▶ **WHAT THIS TASK INVOLVES**: Starting at the line that holds "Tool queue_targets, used" and stopping at the line that holds "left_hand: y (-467", restate the records below word for word, with both of those lines included.

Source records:
┄┄┄┄┄┄┄┄┄┄
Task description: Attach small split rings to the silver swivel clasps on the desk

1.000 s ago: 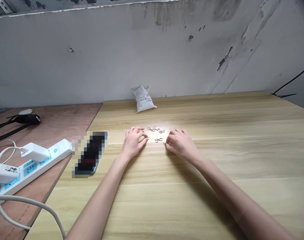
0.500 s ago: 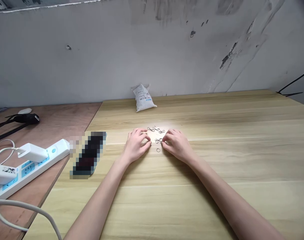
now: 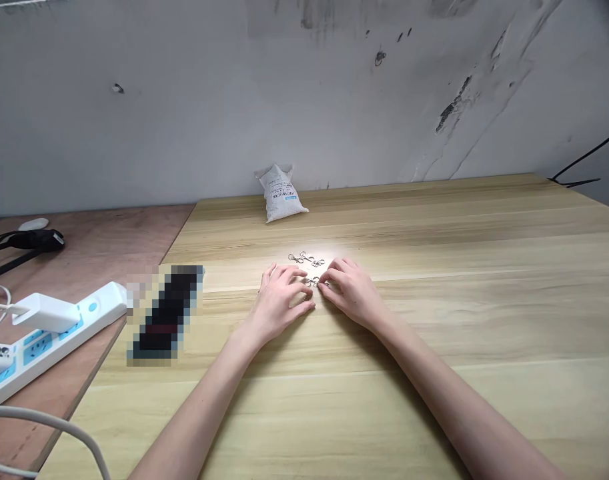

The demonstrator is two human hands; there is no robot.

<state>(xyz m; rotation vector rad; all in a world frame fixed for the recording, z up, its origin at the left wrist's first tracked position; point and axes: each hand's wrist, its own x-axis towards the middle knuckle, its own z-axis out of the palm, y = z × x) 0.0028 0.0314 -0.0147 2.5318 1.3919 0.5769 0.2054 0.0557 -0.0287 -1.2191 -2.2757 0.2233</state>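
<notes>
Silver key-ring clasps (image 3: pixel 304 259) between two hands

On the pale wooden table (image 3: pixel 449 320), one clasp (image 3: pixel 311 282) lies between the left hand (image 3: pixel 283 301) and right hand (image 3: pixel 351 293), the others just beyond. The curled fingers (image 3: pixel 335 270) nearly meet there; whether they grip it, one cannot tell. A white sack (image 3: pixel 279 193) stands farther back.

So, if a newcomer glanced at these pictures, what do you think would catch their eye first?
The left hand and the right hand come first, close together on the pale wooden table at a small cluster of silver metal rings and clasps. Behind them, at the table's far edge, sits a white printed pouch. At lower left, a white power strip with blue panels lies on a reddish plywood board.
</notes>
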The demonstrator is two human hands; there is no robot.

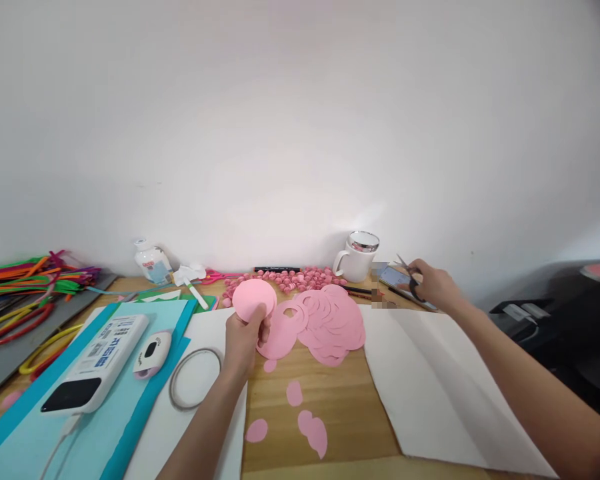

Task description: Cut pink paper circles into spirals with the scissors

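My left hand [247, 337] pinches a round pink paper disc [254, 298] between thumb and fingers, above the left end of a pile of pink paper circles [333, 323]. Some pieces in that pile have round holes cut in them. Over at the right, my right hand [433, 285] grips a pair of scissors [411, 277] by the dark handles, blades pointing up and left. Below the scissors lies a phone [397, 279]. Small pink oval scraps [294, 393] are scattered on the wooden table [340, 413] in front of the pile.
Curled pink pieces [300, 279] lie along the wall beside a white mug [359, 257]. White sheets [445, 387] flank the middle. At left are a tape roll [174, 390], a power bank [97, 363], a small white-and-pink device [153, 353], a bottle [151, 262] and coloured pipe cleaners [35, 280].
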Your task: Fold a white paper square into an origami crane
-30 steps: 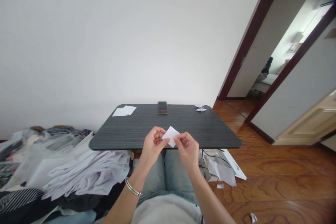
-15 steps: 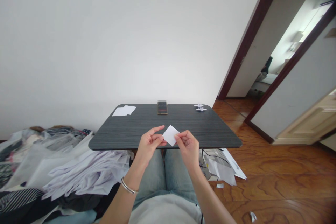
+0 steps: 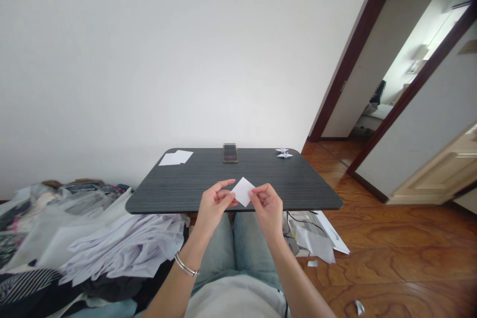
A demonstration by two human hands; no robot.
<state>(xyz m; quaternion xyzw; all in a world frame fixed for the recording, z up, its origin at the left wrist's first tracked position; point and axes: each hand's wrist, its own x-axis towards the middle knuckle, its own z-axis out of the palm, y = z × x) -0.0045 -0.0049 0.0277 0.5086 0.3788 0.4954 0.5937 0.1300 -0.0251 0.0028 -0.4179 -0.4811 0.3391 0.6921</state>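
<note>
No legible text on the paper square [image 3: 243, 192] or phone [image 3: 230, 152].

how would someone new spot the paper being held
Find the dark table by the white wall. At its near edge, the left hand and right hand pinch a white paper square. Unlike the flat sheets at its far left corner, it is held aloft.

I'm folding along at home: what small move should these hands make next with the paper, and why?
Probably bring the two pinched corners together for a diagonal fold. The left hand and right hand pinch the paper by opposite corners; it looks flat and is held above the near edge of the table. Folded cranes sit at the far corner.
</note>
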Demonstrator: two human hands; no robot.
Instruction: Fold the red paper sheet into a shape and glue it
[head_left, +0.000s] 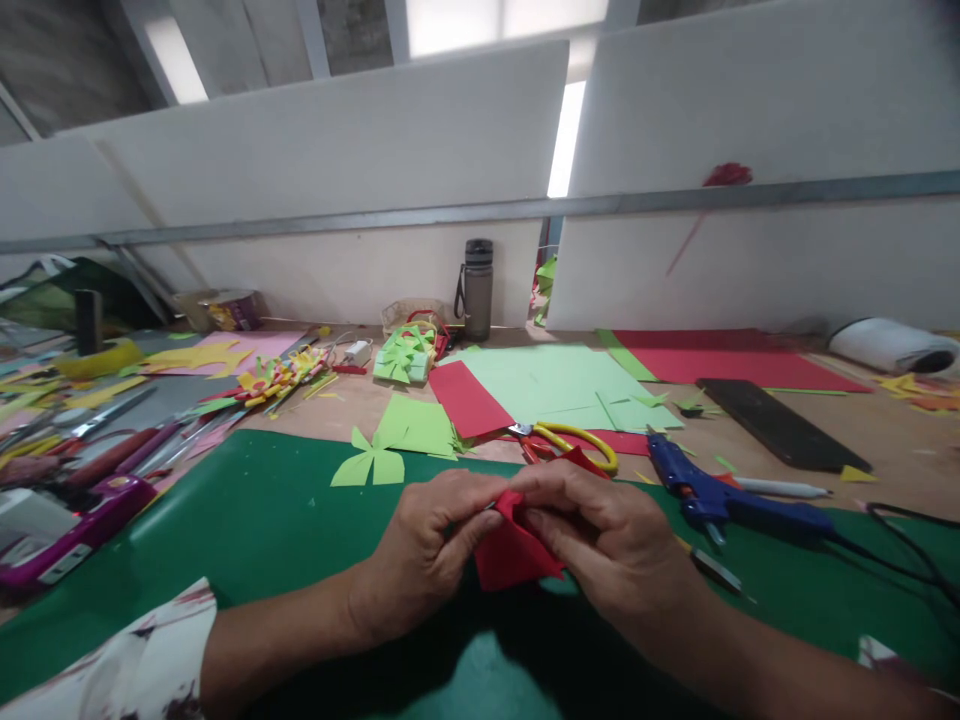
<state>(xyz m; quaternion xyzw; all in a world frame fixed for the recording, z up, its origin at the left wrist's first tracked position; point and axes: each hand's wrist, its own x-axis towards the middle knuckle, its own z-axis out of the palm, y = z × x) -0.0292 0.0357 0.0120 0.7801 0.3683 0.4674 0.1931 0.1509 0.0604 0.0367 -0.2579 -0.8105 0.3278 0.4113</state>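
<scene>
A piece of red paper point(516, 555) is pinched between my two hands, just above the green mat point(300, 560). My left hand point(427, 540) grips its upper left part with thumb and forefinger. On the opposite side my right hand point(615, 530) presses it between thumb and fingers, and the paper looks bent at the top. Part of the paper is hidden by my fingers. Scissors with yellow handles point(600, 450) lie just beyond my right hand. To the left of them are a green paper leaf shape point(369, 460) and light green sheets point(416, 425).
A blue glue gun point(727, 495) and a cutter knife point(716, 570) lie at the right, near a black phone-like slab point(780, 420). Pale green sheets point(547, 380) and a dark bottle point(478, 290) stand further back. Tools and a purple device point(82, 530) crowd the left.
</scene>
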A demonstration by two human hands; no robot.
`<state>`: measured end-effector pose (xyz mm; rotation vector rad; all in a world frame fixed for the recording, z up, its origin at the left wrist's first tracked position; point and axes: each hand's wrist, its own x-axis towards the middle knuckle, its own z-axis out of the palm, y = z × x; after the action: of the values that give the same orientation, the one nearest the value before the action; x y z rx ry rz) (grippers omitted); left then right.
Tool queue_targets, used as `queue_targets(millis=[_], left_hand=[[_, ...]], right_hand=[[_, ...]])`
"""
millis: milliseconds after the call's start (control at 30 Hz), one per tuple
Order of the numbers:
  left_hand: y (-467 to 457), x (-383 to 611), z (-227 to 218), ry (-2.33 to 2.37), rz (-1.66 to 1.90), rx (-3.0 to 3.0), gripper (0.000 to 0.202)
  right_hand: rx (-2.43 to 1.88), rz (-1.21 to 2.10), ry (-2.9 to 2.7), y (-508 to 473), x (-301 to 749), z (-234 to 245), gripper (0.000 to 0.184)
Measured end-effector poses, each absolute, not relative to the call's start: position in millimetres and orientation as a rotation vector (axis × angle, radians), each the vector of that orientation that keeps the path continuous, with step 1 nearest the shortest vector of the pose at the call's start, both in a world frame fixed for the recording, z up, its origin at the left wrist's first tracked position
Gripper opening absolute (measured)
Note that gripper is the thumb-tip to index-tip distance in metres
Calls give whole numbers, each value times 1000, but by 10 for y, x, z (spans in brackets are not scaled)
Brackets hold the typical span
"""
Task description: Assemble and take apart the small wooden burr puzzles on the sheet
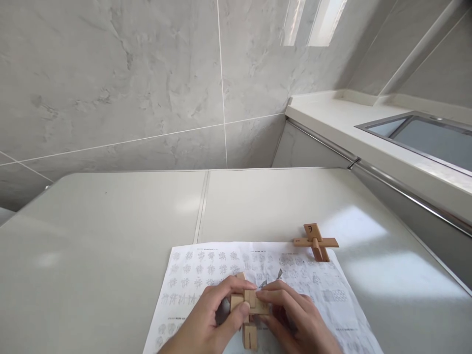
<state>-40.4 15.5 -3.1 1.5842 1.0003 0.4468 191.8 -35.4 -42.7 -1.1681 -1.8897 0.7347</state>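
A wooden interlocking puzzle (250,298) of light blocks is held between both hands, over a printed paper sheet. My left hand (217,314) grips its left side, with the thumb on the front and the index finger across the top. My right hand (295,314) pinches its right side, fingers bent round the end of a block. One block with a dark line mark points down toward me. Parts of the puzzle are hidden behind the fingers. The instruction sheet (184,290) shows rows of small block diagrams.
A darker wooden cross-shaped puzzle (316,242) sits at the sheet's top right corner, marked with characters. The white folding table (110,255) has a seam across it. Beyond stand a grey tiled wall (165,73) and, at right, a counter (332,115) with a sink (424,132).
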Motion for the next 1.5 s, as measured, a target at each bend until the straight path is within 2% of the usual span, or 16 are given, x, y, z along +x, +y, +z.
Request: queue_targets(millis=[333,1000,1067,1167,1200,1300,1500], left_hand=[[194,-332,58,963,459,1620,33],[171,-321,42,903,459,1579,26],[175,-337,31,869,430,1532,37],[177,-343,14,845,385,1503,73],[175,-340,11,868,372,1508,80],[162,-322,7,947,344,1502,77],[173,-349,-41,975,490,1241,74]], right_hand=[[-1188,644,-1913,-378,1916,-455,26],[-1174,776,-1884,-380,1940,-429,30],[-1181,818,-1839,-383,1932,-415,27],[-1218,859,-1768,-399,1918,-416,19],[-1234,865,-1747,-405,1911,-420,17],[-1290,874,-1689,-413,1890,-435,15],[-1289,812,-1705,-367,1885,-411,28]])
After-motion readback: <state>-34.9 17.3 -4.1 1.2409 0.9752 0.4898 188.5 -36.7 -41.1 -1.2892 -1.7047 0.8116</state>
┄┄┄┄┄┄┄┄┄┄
▶ **ANSWER TO THIS TASK**:
Tool queue_targets, used as `queue_targets(millis=[_], left_hand=[[_, ...]], right_hand=[[_, ...]])`
"""
millis: milliseconds after the call's start (control at 30 Hz), one per tuple
Order of the numbers:
  left_hand: y (-467 to 457), x (-383 to 611), z (-227 to 218), ry (-2.33 to 2.37), rz (-1.66 to 1.90), rx (-3.0 to 3.0), gripper (0.000 to 0.202)

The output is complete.